Perşembe Nisan 24, 2025

EYLÜL;Nubar OZANYAN

Zalimler ellerinde bulundurdukları olanakları en iyi şekilde kullanarak darbe, katliam, linç hafızası yaratırlar. Mazlumlara ait özgürlük düşlerini, direniş tarihini alt üst ederek ve silerek yok etmeye çalışırlar.

Mazlumlar ise özgürlük ve direniş hafızalarını korumaya ve güncellemeye çalışarak yeni direnişlerin yolunu açarlar. Zalimlerin çaba ve çalışmaları, onları hafıza katili olmaktan kurtaramaz.

Mazlumlar ise özgürlük idealleri uğruna bedel ödeyenleri unutmayarak / unutturmayarak tarih yazımına devam ederler. Eylül, devrim ve özgürlükler mücadelesinde kayıpların ağır olduğu bir aydır.

Ölümsüzlük yıldönümlerinde büyük öğretmen Başkan Mao’yu, halkın sanatçısı ve savaşçısı Yılmaz Güney’i ve Amed zindan direnişçileri Kemal Pir, M. Hayri Durmuş ve arkadaşlarını; yoldaş Serdar Can’ı, Güzel Anamızı, komutan Baba Erdoğan’ı saygı ve minnetle anıp ideallerine bağlı kalarak onurlu bir duruş gösterebiliriz.

Tarih, halk, hakikat bizden bunu bekliyor.

Tarihin farklı dönemlerinde ve farklı topraklarda yaşayıp savaşarak, direnerek ve yaratarak halklara unutulmaz eser ve miras bırakan ölümsüzleri asla unutmayacağız. Yarattıkları değerlere, bıraktıkları eserlere yeniden ve yeniden dikkatle dönüp bakmaktan geri durmayacağız.

Bugün bile asla unutmamamız gereken öğretilerini, ilkelerini kılavuz edineceğiz. Tecrübeler dolu mücadelelerini her daim örnek alacağız. Ne pahasına olursa olsun mücadelenin son anına, yaşamların son nefesine kadar halkın, devrimin ve özgürlük çıkarlarını savunanları unutmayacağız. Ölüm, acı ve çile pahasına olsa da sonsuza dek özgürlüğü savunan, koruyan öğretmenlerimizi, komutanlarımızı unutmayacağız.

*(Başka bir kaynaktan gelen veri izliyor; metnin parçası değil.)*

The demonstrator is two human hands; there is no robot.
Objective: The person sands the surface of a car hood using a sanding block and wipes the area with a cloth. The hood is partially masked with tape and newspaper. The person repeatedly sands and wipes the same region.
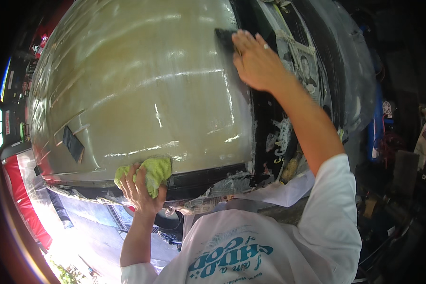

Bundandır ki “unutmak ihanettir” diyoruz. Devrimci hafızamızın en canlı yerinde hep onların sözleri ve yaptıkları olacaktır. Devrim ve mücadele hafızamızı daha ileri direnişlerle güçlendirmek büyütmek boynumuzun borcu olmalıdır.

Bu hafıza bizlere sömürü ve zulme karşı dinmeyen mücadele mirası, zulüm ve işkenceler karşısından eğilmeyen bir irade bıraktı. Derin acılar ve tanımlanmayan çileler pahasına boyun eğmeyenlerin anılarını ve ideallerini bıraktı. Devrimin öğretmeni, sanatçısı ve direnişçileri yüreklerimizde yaşıyor; bilincimizde yenilmez güç oluyor.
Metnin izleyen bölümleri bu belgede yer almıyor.